Little is known about his life, although the traditional accounts converge on some of the details of his martyrdom. He was a schoolmaster at Imola, but rather than sacrifice to the Roman gods, as so ordered by the current emperor, Julian the Apostate, he was condemned to death and turned over to his own pupils. Since they were eager for revenge for the many punishments he had inflicted on them, they bound him to a stake and tortured him to death by stabbing him with their pointed iron styli, the devices then used to mark wooden or wax writing tablets. Cassian suffered in one of the persecutions of the fourth century, but in which cannot be assigned with any certainty.

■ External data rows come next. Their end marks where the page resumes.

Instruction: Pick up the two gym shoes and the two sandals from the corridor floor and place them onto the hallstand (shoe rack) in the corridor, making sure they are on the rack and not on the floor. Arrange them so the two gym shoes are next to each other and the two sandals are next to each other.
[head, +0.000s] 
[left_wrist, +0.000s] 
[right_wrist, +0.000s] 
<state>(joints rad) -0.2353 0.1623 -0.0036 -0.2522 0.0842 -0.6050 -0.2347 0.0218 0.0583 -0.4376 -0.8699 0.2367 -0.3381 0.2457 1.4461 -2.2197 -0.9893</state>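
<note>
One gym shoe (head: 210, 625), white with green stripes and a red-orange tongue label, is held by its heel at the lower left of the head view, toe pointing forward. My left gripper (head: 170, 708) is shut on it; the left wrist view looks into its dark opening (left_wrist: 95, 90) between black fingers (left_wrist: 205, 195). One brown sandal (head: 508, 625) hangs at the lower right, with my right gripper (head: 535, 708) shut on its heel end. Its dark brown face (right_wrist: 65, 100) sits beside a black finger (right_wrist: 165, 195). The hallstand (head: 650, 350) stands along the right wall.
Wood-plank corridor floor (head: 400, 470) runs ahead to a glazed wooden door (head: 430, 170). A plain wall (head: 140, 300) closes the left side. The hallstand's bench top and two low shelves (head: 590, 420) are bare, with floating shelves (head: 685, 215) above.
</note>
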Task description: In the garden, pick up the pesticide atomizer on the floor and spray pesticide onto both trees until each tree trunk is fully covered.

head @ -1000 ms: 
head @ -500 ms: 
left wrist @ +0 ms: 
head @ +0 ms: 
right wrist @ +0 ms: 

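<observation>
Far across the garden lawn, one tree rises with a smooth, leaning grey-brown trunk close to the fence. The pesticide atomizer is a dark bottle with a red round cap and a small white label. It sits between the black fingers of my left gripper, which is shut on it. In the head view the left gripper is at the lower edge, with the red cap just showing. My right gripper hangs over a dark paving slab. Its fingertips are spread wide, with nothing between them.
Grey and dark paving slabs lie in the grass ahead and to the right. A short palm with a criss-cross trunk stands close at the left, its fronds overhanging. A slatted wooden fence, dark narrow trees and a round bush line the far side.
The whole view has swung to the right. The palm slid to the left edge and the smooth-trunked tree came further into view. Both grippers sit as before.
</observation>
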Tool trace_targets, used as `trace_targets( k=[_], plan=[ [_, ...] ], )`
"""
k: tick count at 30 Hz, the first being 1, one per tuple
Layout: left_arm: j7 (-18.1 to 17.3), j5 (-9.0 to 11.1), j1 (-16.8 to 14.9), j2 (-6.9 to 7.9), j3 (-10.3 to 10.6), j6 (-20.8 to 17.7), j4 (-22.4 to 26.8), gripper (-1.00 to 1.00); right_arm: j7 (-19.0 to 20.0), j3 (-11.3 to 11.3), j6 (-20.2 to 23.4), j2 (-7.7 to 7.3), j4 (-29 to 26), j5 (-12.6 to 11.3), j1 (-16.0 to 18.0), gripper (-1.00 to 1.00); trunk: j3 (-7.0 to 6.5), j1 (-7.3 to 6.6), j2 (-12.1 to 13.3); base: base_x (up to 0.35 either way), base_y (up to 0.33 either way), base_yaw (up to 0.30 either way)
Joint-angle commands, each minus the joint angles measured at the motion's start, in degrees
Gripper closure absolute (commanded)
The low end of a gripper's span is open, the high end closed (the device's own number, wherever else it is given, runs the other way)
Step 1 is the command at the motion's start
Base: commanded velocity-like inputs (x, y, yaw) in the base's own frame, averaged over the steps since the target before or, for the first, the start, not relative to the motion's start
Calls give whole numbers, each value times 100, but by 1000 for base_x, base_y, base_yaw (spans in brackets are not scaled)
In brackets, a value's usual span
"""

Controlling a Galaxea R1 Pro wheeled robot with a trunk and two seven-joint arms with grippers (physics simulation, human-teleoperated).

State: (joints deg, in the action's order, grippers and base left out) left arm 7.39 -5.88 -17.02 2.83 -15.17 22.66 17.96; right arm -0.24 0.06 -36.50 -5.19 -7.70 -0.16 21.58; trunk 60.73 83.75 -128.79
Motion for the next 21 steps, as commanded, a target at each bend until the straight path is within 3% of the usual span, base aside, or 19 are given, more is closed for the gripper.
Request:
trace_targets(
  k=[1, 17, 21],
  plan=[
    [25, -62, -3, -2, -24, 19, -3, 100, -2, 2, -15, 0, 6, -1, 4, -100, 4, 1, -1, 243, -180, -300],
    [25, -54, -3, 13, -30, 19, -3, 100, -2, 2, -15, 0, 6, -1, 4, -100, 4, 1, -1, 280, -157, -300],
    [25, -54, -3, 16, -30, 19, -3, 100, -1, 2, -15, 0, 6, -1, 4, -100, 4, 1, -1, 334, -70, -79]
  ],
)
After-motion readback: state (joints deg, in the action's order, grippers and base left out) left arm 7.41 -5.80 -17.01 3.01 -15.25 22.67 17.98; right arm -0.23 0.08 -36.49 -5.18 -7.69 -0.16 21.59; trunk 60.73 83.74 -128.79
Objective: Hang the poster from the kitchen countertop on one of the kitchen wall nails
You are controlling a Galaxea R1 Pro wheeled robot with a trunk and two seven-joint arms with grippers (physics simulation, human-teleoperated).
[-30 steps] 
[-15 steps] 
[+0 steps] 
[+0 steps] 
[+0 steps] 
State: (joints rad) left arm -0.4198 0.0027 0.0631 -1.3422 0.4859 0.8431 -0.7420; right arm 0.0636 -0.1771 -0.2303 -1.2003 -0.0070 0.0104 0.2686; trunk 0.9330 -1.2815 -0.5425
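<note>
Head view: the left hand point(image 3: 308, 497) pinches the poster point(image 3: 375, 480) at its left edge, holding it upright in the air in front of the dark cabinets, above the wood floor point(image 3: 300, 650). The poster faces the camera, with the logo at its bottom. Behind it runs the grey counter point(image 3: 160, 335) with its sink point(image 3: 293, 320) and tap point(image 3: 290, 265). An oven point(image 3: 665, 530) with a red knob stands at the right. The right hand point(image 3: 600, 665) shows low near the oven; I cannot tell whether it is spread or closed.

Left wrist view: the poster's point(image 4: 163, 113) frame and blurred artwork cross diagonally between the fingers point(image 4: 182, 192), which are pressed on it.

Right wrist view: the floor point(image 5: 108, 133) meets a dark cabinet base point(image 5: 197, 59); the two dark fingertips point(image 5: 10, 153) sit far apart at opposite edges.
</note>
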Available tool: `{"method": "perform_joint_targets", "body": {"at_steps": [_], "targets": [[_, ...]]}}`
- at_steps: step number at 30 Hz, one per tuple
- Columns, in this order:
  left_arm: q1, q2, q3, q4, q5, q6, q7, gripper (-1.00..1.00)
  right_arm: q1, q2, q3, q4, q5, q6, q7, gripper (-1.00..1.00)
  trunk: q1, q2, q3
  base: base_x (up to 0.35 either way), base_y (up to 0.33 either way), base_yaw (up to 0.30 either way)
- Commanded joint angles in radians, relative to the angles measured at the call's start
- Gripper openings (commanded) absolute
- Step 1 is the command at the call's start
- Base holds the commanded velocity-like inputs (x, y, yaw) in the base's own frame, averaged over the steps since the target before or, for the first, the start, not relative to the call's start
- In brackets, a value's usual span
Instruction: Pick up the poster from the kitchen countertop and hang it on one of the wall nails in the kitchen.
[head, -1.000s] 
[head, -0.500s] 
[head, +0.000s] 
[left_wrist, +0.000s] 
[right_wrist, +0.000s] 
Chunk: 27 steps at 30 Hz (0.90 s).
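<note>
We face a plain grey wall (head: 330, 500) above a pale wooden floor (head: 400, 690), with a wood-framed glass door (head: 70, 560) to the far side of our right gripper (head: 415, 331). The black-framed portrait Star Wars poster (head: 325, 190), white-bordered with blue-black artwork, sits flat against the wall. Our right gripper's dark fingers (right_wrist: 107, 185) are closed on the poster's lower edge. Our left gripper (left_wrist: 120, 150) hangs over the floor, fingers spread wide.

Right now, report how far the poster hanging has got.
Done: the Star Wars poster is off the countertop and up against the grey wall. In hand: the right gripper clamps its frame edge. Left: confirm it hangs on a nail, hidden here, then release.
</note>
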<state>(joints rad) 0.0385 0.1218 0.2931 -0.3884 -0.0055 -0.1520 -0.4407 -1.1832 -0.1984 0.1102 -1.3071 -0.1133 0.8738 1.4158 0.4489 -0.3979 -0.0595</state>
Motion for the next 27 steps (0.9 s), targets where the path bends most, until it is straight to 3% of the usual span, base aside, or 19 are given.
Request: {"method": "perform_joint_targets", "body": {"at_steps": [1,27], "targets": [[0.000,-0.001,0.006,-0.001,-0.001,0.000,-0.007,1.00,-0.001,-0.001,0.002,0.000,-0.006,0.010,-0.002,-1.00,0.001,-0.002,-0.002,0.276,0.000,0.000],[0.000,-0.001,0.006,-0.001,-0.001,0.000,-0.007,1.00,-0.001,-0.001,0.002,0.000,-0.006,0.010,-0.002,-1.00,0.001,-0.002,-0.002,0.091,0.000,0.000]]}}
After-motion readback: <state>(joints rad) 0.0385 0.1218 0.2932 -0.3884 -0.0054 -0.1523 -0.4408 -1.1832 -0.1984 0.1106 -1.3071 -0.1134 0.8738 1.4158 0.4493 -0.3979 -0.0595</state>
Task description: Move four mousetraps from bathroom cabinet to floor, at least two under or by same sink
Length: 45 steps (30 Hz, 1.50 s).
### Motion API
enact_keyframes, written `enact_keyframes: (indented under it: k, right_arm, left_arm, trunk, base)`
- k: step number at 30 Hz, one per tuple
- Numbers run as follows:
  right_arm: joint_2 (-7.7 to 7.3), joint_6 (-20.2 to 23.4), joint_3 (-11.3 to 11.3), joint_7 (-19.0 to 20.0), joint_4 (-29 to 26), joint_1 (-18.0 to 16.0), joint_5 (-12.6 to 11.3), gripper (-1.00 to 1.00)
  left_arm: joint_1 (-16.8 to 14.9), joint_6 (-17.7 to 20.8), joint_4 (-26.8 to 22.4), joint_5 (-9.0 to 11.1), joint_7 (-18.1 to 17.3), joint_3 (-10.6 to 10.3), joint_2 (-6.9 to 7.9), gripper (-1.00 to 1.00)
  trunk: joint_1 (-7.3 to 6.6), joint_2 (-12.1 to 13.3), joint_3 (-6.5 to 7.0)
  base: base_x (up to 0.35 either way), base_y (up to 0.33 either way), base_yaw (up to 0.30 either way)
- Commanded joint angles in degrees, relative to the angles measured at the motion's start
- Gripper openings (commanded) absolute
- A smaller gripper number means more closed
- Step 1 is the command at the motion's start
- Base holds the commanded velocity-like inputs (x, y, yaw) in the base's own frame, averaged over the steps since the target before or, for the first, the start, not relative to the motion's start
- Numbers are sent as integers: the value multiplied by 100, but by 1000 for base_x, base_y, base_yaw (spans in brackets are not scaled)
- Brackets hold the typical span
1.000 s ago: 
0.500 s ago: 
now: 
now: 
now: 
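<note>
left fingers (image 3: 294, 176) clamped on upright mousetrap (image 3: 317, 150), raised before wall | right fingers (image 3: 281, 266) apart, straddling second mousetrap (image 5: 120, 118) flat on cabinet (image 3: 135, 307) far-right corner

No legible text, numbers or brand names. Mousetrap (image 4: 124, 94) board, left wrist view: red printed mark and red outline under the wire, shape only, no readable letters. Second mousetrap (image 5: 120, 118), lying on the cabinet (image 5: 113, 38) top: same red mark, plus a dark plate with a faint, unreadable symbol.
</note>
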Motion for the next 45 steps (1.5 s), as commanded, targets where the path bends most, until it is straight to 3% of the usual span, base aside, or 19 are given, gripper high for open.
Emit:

He was interred by the Christians at Imola, where afterwards his relics were honoured with a rich mausolæum. His traditional date of martyrdom is August 13, 363, hence August 13 is his feast day on the Roman calendar. Cassian is the patron saint of Mexico City, Imola (Italy), Sukošan (Croatia), the De La Salle Brothers, Lasallian Educators, and of parish clerks. Comacchio Cathedral and Cathedral of Brixen are dedicated to him. He is also the patron saint of the localities of San Casciano in Val di Pesa and San Casciano dei Bagni (both Italy) and Las Galletas (Tenerife, Spain). St Cassian's Centre is named for him.

== Cultural references ==
In the novel A Confederacy of Dunces by John Kennedy Toole, protagonist Ignatius Reilly informs one of his professors that "St. Cassian of Imola was stabbed to death by his students with their styli," a holy death that his professor would not merit. Annie Dillard also makes reference to him in her 1992 novel The Living. Bethel College had a Cassianus Lounge in the faculty offices area.

The German jurist Carl Schmitt, named the place in which he spent his late years (in Plettenberg) as "San Casciano". According to the common opinion (for the own Schmitt, the most obvious interpretation), this referred to some place near Florence, Italy (called San Casciano) in which Machiavelli spent the time during which he wrote some of his most influential works.

In Ride the Cyclone, a 2008 musical with a 2016 Off-Broadway run, the cast of deceased students are all members of the fictional St. Cassian High School Chamber Choir.